Probing Polymer Solution Conformation along Microparticle Formation Pathways with SANS

Polymeric microparticles are ubiquitous in encapsulation and targeted release applications. Their function is predicated on their microstructure, shape and interactions, which determine stability, phase behaviour and release profiles. Polymer solution droplet extraction is an attractive route to control their formation, and understanding the thermodynamic and non-equilibrium pathways involved is crucial for their predictive design.

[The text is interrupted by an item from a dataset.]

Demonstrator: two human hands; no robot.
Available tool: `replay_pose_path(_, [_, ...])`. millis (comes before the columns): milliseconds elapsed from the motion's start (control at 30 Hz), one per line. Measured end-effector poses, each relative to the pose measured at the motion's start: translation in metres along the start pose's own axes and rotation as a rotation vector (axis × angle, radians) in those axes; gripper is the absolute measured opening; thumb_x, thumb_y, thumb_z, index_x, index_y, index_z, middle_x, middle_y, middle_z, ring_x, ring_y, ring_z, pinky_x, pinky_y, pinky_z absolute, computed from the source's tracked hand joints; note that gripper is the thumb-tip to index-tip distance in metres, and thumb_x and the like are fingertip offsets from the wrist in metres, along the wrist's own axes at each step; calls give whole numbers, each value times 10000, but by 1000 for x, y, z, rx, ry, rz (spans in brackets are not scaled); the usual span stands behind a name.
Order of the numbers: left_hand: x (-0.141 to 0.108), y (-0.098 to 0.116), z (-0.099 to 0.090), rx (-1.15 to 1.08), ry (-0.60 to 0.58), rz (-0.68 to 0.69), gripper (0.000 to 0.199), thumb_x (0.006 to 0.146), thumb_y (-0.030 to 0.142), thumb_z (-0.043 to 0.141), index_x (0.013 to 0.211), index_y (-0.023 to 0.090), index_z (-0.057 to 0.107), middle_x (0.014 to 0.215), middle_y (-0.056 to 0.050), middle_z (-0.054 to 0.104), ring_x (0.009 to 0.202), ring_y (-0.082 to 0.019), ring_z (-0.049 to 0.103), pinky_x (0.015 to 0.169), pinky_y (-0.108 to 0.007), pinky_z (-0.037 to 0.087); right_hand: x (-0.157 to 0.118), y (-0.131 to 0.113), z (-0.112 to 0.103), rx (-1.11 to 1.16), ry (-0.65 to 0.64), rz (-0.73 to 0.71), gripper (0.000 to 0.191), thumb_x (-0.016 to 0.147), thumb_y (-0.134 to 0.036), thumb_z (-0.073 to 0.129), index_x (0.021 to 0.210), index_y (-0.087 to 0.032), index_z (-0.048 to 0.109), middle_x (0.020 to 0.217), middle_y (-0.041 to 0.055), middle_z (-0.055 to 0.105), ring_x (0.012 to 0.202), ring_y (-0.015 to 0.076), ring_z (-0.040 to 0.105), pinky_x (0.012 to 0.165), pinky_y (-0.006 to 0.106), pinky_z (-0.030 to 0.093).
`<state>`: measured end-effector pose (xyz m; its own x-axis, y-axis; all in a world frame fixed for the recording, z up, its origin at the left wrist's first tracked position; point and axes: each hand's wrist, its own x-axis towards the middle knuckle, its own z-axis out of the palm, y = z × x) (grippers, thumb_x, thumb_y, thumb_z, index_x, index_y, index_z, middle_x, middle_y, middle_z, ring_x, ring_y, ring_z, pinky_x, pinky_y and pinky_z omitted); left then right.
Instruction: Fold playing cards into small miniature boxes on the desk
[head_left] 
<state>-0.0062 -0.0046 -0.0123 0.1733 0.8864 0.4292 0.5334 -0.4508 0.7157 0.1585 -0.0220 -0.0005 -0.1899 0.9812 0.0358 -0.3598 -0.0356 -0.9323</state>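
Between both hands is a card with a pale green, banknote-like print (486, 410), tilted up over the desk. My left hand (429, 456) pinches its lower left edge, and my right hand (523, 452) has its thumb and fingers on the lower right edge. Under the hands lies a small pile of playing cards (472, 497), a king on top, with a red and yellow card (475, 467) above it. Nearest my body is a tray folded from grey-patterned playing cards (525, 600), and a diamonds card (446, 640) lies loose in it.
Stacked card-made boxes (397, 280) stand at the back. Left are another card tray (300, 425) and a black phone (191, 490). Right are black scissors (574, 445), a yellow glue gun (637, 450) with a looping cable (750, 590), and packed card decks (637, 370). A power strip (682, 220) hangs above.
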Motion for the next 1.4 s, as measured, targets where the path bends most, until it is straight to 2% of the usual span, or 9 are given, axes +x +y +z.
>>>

Here, we show microfluidic droplet formation and selective solvent exchange to yield porous polymer microparticles [1] with tunable morphologies [2]. We systematically explore the process with model poly(vinyl alcohol), varying polymer functionality, size, concentration, and droplet size [3]. We map polymer solution conformation with small angle neutron scattering (SANS) and microfluidic-SANS to resolve how chain dimensions evolve with mixed solvent/non-solvents during solidification. Our study elucidates, for the first time, the spatio-temporal evolution of polymer solutions into particles, from molecular to micron scales.

[1] Cabral and co-workers, Langmuir 30, 2470-2479 (2014).
[2] Udoh et al., Langmuir 32, 8131-8140 (2016), Science Advances 3, eaao3353 (2017).
[3] Sharratt et al., Soft Matter 14, 4453-4463 (2018).